Gross domestic product may grow by 2 percent in 2013, down from 2.2 percent last year and the 2.7 percent posted in 2006 before the recession and worst financial crisis since the Great Depression, according to the median estimate of more than 80 economists surveyed by Bloomberg.
Growth globally is also depressed, with Japan forecast to expand 1.4 percent the euro region to contract 0.5 percent, according to separate Bloomberg surveys of economists.
Evidence of bond demand can also be seen in the government’s debt auctions. The Treasury’s $777 billion in bond sales this year have attracted an average of $3 in orders per dollar sold, making this the third-strongest year ever and compared with the record $3.15 in 2012, according to data released by the Treasury and compiled by Bloomberg.

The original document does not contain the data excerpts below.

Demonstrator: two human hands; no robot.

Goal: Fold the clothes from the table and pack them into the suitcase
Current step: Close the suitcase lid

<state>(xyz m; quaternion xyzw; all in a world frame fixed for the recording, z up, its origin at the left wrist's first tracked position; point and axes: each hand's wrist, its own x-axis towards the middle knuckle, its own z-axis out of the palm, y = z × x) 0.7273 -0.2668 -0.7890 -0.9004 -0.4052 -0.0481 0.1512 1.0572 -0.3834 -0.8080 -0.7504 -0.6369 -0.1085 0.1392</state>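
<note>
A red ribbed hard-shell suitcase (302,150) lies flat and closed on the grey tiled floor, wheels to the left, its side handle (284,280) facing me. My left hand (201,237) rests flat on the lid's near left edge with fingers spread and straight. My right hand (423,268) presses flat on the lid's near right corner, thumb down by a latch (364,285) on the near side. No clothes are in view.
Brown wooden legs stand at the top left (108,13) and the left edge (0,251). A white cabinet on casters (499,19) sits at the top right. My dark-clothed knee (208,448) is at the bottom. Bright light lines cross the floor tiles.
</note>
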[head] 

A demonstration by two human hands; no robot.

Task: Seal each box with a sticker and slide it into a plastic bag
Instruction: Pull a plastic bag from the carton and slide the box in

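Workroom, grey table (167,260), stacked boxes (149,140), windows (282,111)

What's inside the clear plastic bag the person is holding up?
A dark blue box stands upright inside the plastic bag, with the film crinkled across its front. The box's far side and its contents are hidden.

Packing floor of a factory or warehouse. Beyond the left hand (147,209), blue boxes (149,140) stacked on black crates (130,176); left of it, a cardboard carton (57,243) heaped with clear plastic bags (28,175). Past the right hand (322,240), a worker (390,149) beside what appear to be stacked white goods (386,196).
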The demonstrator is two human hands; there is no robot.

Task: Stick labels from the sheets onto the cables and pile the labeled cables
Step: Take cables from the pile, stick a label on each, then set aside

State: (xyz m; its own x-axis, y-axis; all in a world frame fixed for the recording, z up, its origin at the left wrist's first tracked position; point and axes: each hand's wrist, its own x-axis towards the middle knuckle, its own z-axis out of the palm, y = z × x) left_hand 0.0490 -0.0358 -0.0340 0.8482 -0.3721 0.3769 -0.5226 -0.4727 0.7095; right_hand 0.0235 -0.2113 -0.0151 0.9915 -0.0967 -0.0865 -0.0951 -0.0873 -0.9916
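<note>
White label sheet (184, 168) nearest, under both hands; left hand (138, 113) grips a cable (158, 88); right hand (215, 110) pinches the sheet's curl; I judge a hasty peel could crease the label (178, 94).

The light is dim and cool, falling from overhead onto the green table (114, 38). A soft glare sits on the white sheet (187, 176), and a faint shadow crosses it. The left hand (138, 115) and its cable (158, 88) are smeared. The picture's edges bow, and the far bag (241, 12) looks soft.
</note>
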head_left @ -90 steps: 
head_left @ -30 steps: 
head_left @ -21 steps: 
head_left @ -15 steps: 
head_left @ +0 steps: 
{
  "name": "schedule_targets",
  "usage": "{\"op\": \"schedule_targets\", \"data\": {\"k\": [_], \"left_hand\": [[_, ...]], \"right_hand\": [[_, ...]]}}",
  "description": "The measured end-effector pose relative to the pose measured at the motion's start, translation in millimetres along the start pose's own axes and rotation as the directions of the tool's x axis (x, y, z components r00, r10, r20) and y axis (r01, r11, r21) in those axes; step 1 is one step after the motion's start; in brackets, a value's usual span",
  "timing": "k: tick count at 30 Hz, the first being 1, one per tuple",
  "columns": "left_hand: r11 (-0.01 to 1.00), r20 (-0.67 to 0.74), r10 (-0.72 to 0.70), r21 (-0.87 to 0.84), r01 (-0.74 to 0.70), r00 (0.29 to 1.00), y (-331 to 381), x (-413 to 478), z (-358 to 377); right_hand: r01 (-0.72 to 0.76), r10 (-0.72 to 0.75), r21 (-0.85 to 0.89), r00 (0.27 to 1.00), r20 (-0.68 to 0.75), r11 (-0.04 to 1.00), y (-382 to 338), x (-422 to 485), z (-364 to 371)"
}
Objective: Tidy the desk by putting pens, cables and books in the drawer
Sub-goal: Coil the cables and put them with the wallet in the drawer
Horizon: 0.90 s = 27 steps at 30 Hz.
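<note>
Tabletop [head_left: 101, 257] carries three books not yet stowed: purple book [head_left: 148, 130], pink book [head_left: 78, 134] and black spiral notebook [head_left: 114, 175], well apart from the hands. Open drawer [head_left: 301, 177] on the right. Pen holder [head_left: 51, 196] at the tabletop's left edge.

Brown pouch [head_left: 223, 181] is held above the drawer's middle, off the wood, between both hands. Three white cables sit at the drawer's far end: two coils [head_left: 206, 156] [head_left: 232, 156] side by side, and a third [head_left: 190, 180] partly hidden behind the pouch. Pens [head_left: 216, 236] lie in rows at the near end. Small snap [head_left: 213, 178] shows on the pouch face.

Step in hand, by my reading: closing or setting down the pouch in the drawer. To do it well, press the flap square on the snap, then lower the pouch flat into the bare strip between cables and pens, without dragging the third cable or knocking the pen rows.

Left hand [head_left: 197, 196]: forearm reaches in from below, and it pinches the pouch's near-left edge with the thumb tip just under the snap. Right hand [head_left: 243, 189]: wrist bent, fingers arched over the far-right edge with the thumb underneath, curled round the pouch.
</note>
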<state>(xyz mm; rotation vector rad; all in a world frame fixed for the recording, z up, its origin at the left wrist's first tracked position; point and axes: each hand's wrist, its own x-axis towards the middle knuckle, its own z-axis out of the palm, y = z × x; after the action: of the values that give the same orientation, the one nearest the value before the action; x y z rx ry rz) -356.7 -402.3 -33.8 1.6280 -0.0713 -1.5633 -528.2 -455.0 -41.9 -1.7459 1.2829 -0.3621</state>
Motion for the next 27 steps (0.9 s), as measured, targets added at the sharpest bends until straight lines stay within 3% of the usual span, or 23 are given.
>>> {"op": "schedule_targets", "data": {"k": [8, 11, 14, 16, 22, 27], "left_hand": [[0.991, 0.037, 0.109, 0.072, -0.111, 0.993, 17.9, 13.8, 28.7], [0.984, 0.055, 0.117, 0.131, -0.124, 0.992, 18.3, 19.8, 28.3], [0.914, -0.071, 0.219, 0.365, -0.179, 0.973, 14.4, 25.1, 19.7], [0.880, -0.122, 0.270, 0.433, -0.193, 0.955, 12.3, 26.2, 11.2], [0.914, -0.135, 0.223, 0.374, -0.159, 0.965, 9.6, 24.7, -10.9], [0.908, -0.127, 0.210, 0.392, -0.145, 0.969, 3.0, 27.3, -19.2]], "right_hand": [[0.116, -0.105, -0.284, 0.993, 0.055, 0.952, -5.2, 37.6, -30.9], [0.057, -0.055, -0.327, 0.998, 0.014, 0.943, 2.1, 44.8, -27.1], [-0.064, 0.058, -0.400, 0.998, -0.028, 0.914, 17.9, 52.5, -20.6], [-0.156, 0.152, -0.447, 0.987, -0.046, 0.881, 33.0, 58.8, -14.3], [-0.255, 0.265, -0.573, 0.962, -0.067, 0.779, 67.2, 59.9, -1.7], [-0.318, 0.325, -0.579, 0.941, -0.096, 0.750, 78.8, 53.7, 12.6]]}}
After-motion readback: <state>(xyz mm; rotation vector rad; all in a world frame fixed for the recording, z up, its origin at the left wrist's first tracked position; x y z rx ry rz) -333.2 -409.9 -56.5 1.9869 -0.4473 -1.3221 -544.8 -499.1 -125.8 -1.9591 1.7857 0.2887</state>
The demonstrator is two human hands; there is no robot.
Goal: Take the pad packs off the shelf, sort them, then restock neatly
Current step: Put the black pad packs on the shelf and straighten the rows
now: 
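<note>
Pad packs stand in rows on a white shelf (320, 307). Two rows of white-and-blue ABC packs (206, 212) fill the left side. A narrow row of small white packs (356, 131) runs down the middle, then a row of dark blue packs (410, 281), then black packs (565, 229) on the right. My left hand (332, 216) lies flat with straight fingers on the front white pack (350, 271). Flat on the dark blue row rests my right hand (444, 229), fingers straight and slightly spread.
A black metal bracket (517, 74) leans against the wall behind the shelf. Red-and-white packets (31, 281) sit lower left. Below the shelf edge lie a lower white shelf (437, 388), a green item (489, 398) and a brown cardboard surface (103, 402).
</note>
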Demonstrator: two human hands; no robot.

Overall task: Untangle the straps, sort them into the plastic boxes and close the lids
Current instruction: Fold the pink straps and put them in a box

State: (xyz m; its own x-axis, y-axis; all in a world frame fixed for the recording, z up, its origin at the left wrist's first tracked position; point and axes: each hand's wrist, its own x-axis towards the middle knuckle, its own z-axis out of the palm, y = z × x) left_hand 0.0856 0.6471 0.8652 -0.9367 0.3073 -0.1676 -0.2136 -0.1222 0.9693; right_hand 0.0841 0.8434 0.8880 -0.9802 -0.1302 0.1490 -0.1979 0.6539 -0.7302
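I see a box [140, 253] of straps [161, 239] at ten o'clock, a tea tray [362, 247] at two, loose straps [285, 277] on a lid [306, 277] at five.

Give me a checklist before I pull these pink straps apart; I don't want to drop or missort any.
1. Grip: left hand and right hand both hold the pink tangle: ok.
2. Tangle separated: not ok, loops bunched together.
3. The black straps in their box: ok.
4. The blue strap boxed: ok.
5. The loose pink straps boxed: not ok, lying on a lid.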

“It doesn’t look like a great big bond market sell-off is coming anytime soon,” Jack McIntyre, a money manager who oversees $44.5 billion for Brandywine Global Investment Management LLC in Philadelphia, said in a May 16 telephone interview. “At the end of the day growth is still mixed, inflation is fairly tame, and the Fed’s foot is still on the easing pedal.”
Treasury returns are enhanced by the slowdown in inflation. The consumer price index in the U.S. fell 0.4 percent in April following a 0.2 percent decrease in March, the first back-to-back declines since 2008, according to the Labor Department.
Falling commodity prices are weighing on inflation. The Standard & Poor’s GSCI Total Return Index of 24 raw materials has declined 8.6 percent from this year’s peak in February.
For international investors, a rising dollar also has the potential to boost returns from Treasuries. For yen-based investors, this year’s losses in U.S. bonds would translate into a gain of 18.7 percent after currency conversions.
IntercontinentalExchange Inc.’s U.S. Dollar Index rose to 84.371 on May 17, the highest level since July 2010.
“A stronger dollar weighs on commodity prices and thus inflation,” said Richard Gilhooly, an interest-rate strategist at TD Securities Inc. in New York. “What is negative for inflation is a positive for Treasuries, especially given the U.S. real yield differential against everyone else.”